The implications of this decision, as Sotomayor notes, are profound. “When he uses his official powers in any way, under the majority’s reasoning, he now will be insulated from criminal prosecution,” Sotomayor wrote. “Orders the Navy’s Seal Team 6 to assassinate a political rival? Immune. Organizes a military coup to hold onto power? Immune. Takes a bribe in exchange for a pardon? Immune. Immune, immune, immune.”
Bribery, corruption, murder, and military coups are all now legal, provided the president undertakes them under the still hazy umbrella of “official acts.” One can now imagine a second Trump presidency as a miasma of immorality, a four (or more!) year crime spree, the end of any semblance of democracy. This ruling is a green light for fascism, and Trump and the creeps ready to enact his corrupt whims will surely understand it as such.
Every four years, we are told that this is the most important election of our lifetime. This is often tiresome and a little silly, even if it is always plausible. It is undoubtedly true now. If reelected, Donald Trump will have an extraordinary new set of powers. He will have a green light to commit crimes and to corrode American democracy in ways that are both big and small. He has already promised to use his existing powers to dramatically remake the federal government in his own twisted image. There can be little doubt that the country will be profoundly degraded, possibly permanently, if he returns to power. He cannot return to the White House.
The Supreme Court’s ruling in Trump v. United States only makes this election’s stakes higher. It also only makes it clearer that Joe Biden must withdraw from the race and step aside for a younger and more capable candidate to take on Trump.
It is, after Thursday’s disastrous debate, abundantly clear that Biden can no longer be the Democratic Party’s presidential nominee. What voters saw on Thursday made it clear that the president is incapable of fulfilling the duties of the presidency now—and that there is no possible way that he will be physically and mentally fit to fulfill those duties at the end of his second term. Nevertheless, thanks in large part to the stubbornness of his family and closest advisers, Biden has resisted calls to resign the presidency or even withdraw from the 2024 race. Instead he and his supporters have insisted that he can, somehow, convince voters that he will be younger and more competent four years from now than he is now.
Thursday’s debate was not just a bad performance from Biden. It was a sign of a man in the midst of serious and tragic mental decline. Voters cannot—and should not—be expected to swallow real concerns about the nation’s first octogenarian president just because his opponent represents an existential threat to the country. That is especially true given that there are many, many capable (and younger!) options available, including Biden’s vice president, Kamala Harris.

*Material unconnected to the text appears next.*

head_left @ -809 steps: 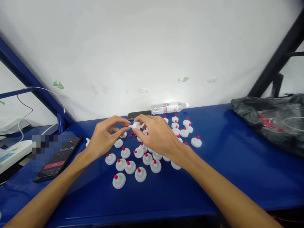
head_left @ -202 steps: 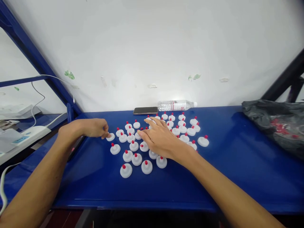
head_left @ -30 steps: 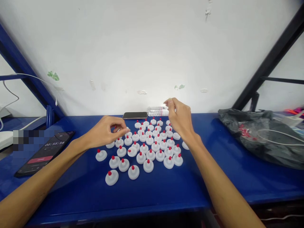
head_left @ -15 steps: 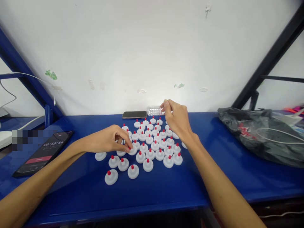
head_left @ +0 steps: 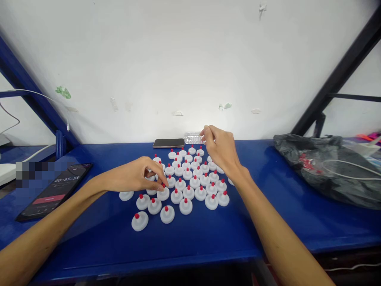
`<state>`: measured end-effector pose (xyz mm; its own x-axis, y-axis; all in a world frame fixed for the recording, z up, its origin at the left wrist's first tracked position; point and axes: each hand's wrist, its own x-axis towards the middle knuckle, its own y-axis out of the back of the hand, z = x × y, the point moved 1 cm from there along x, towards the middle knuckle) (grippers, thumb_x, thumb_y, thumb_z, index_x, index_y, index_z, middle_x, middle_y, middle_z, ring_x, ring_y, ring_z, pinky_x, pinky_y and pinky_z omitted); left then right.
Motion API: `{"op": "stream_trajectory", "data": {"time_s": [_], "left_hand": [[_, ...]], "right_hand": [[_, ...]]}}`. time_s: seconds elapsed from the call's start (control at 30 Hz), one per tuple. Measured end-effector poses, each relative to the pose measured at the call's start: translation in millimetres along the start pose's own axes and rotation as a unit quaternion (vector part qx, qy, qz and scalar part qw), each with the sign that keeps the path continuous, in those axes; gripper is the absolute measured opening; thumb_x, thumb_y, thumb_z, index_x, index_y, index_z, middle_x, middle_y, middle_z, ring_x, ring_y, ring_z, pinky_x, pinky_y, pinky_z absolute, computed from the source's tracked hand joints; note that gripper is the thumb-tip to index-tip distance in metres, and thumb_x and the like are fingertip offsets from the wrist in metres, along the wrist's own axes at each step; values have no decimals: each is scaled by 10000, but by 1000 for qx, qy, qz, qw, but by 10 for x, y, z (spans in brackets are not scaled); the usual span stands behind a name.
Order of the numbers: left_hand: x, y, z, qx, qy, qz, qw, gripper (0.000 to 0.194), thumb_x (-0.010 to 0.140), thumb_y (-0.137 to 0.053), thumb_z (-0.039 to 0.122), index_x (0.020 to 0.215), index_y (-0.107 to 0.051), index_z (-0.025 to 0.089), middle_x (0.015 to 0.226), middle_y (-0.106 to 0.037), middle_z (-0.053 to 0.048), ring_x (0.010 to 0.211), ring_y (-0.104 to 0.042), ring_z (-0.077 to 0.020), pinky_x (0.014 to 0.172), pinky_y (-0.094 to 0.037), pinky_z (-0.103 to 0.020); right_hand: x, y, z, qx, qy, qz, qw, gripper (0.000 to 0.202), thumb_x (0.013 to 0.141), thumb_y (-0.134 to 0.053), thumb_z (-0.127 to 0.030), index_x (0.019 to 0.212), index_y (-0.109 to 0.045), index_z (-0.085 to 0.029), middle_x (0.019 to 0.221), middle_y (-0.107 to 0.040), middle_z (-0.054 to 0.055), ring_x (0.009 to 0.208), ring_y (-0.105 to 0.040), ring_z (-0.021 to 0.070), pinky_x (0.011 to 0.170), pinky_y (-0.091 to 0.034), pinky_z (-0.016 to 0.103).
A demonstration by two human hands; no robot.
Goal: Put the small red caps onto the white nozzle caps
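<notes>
Many white round caps with red tips (head_left: 186,206) stand upright in a loose cluster on the blue table (head_left: 178,246). On the cluster's left side, my left hand (head_left: 144,174) pinches the red tip of one white cap (head_left: 162,193) between thumb and finger. My right hand (head_left: 219,145) is raised over the back right of the cluster, thumb and fingers pressed together beside a clear plastic container (head_left: 193,138). What those fingers hold, if anything, is too small to make out.
A dark phone (head_left: 168,143) lies by the wall at the back. Another phone showing a timer (head_left: 56,190) lies at the left. To the right is a black plastic bag (head_left: 327,171) with small red pieces on it. Blue and black frame bars rise at both sides.
The cap at my left hand's fingertips has shifted slightly left and toward me. My right hand stays almost in the same place.
</notes>
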<state>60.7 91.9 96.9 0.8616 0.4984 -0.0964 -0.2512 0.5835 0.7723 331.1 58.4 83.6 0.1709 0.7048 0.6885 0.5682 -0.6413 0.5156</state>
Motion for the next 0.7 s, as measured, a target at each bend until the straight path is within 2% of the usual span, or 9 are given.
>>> {"op": "stream_trajectory", "data": {"time_s": [0.13,0.37,0.47,0.57,0.7], "left_hand": [[4,-12,-5,2,2,5,1000,119,892,-783,419,929,-867,343,840,-768,-4,662,-490,-142,571,-358,-283],[16,-33,-2,11,-2,6,1000,104,904,-776,416,915,-859,355,887,-796,17,681,-519,-136,587,-383,-270],[21,-26,-3,20,-1,28,999,154,902,-771,470,937,-858,348,890,-803,14,659,-543,-133,558,-380,-266],[26,-6,-19,30,4,106,994,326,941,-681,580,943,-846,299,898,-800,-6,623,-564,-135,533,-399,-270],[46,26,-127,66,23,280,958,452,1013,-564,602,966,-795,216,960,-784,-35,762,-666,-175,638,-510,-290]], "right_hand": [[1,-2,0,-1,1,-3,1000,471,1121,-371,-398,904,-744,-211,814,-785,65,767,-733,230,774,-482,383],[-3,-3,-15,-5,3,-4,1000,466,1121,-375,-390,899,-744,-211,816,-784,59,755,-726,223,761,-471,377],[-1,1,-12,-7,1,-5,1000,460,1120,-381,-388,903,-745,-212,823,-785,63,770,-730,229,765,-471,375],[-1,7,-13,-9,-3,-5,1000,460,1122,-382,-386,910,-750,-208,828,-787,69,772,-731,232,763,-471,372],[1,9,-26,-10,-5,-3,1000,470,1122,-379,-387,909,-757,-207,832,-789,70,764,-730,228,767,-472,364]]}}
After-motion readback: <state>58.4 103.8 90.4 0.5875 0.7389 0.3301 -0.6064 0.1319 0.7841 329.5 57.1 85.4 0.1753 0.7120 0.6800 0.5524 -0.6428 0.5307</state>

The best argument for Trump’s opponent is one that runs through the decision the Supreme Court released on Monday morning: that Donald Trump’s return to the presidency would augur a dramatic transformation of the country and its institutions. That it would inaugurate a crime spree. That it would bring about a level of corruption that would surpass anything we have seen in this country for more than a century. Trump’s political project is an existential threat to the country itself. And the Supreme Court just handed him full immunity as he pursues it.

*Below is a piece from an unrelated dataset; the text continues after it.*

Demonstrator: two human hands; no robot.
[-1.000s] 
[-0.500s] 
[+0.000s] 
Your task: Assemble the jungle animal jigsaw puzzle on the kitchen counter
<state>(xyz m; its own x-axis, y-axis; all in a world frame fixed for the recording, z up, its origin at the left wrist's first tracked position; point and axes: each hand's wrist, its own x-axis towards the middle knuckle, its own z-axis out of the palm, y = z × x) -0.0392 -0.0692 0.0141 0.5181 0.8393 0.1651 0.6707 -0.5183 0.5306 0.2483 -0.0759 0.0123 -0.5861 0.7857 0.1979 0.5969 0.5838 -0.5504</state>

But if that is the case—and it is—then the Democrats owe it to the country and their voters to provide a better nominee. The best option for pushing back authoritarianism in this country surely cannot be an 81-year-old who is only fully capable for a few hours (at most!) a day. If the country really is under threat—and, again, it is!—then the seriousness of the moment must be reflected in the Democratic Party’s nominee. Right now it simply is not. And it won’t be, unless Joe Biden recognizes that the only way to secure his legacy is to step aside.
Monday’s Supreme Court decision is the starkest warning yet about just how disastrous a second Trump presidency will be. Thursday’s debate was, unfortunately, a different warning: It was a clear sign that Joe Biden is not capable of fulfilling a second term. Voters know this. Asking them to support a candidate with those obvious deficiencies, even with the existential threat posed by Trump, is too much. It’s time to move on. The future of the country depends on it.